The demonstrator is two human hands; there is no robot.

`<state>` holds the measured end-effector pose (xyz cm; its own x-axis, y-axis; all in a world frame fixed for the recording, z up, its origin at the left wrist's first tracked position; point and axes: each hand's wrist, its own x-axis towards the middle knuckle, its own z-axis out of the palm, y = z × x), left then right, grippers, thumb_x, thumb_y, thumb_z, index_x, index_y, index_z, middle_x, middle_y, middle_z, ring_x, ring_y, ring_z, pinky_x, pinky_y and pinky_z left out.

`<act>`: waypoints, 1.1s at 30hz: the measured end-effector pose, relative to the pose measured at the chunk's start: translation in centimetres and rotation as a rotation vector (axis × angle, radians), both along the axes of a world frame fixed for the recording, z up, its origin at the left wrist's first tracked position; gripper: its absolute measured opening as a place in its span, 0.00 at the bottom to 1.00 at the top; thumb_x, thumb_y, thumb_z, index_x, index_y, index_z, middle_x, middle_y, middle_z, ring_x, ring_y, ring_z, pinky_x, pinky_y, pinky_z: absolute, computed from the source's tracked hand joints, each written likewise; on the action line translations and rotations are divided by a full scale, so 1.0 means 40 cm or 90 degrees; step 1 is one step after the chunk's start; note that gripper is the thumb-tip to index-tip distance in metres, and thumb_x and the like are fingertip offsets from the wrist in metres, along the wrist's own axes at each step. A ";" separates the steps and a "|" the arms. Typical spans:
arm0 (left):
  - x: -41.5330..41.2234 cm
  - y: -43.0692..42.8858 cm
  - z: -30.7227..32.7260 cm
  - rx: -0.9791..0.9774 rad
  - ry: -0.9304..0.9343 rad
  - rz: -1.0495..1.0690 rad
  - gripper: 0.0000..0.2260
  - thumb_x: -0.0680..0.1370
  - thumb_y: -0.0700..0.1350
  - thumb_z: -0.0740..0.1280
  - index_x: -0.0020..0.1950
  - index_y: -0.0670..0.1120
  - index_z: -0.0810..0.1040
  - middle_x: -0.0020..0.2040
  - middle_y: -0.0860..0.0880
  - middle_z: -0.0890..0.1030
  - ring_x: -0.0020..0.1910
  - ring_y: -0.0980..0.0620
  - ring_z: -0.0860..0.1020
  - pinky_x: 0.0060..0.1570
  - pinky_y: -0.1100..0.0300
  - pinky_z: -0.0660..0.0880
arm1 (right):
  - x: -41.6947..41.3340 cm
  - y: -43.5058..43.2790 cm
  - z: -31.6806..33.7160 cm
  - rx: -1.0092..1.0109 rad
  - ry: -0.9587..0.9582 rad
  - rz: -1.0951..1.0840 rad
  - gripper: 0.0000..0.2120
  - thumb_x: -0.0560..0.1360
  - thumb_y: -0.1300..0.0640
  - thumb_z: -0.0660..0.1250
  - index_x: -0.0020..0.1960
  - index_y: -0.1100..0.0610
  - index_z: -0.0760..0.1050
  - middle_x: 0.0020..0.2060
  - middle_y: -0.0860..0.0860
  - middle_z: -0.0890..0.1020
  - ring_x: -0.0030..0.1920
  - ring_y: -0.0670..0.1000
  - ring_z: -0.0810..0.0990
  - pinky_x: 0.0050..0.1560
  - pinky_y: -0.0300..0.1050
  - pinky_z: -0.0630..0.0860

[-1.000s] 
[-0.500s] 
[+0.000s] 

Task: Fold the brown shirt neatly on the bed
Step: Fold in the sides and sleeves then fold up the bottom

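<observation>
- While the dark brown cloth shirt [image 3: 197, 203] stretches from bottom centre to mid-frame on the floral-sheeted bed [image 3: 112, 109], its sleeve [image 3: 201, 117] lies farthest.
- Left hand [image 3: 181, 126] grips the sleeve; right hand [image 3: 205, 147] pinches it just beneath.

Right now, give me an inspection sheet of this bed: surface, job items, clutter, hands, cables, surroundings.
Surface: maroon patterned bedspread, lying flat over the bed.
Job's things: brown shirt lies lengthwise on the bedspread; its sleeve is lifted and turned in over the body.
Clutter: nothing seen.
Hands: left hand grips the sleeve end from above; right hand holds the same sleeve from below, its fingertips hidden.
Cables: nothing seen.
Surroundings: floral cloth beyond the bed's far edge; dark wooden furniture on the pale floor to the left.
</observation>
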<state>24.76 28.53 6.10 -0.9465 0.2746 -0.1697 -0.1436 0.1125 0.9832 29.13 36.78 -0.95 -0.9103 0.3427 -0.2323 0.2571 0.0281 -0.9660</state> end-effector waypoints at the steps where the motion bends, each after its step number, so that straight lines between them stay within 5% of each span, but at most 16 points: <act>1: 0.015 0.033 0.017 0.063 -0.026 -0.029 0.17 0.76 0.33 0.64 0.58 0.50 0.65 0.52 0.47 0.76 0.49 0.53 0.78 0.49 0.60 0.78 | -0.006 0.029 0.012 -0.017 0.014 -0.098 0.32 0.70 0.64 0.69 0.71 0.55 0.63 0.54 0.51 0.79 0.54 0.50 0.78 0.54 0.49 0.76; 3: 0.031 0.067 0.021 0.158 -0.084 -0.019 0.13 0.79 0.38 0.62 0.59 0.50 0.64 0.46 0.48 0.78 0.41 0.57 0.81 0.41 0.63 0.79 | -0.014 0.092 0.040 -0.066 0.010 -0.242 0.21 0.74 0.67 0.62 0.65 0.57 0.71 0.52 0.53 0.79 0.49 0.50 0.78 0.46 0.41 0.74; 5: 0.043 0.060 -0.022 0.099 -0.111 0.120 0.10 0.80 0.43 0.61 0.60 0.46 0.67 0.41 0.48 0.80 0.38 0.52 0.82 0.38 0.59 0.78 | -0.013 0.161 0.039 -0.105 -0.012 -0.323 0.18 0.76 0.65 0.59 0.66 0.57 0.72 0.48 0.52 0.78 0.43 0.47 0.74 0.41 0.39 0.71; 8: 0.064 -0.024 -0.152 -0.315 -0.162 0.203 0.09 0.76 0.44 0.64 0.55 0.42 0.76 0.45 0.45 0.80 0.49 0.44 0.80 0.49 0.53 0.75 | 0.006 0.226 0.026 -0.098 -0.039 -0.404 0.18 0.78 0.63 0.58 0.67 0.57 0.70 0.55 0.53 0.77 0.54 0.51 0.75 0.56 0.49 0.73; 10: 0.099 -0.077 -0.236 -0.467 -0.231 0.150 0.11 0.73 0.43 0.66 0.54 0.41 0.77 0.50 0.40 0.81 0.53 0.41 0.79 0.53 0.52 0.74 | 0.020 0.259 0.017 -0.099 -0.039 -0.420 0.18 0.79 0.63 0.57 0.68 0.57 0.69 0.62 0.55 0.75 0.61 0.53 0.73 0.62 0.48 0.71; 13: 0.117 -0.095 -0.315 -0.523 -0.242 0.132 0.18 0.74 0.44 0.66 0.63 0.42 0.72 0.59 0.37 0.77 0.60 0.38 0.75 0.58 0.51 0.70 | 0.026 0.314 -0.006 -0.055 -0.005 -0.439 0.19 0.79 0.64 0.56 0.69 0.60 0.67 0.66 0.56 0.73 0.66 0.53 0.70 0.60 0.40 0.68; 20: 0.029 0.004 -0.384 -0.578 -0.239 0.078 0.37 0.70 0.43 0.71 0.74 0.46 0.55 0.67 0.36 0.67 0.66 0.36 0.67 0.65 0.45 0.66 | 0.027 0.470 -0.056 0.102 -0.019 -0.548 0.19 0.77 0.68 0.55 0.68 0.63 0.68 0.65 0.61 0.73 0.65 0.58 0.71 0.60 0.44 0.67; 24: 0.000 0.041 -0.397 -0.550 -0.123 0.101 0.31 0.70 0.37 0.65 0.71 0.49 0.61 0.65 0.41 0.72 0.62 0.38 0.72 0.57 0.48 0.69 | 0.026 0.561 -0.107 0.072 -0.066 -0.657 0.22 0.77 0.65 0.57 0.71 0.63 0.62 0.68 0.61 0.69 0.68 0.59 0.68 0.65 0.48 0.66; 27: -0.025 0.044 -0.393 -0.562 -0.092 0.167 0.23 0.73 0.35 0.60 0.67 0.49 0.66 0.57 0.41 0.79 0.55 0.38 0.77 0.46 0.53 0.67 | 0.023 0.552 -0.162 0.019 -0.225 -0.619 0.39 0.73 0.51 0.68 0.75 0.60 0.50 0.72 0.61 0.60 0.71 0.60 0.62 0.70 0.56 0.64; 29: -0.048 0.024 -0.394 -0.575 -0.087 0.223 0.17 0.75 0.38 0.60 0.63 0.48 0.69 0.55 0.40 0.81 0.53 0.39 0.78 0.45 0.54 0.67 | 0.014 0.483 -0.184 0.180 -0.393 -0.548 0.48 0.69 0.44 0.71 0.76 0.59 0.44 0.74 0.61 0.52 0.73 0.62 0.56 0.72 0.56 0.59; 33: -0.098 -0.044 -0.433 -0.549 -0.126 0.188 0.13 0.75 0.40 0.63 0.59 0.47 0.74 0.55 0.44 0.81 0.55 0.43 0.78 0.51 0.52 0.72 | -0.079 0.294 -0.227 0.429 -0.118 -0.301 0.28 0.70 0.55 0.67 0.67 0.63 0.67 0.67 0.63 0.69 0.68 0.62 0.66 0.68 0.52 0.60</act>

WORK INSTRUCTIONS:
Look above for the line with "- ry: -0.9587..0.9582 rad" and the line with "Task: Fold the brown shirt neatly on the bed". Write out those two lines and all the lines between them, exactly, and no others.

EXERCISE RESULT:
  - ry: -0.9587..0.9582 rad
  - rz: -1.0951..1.0840 rad
  - gripper: 0.0000..0.2120
  - thumb_x: -0.0560..0.1360
  - thumb_y: -0.1300..0.0640
  - thumb_z: -0.0660..0.1250
  - index_x: -0.0020..0.1960
  - index_y: -0.1100..0.0610
  - index_z: -0.0760..0.1050
  - middle_x: 0.0020..0.2060
  - middle_y: -0.0860..0.0860
  - middle_z: -0.0890..0.1020
  - ring_x: -0.0030..0.1920
  - ring_y: -0.0670..0.1000
  - ring_z: -0.0810..0.0990
  - pinky_x: 0.0050..0.1560
  - pinky_y: -0.0300..0.1050
  - pinky_z: -0.0630..0.0860

[-1.000s] 
[-0.500s] 
[+0.000s] 

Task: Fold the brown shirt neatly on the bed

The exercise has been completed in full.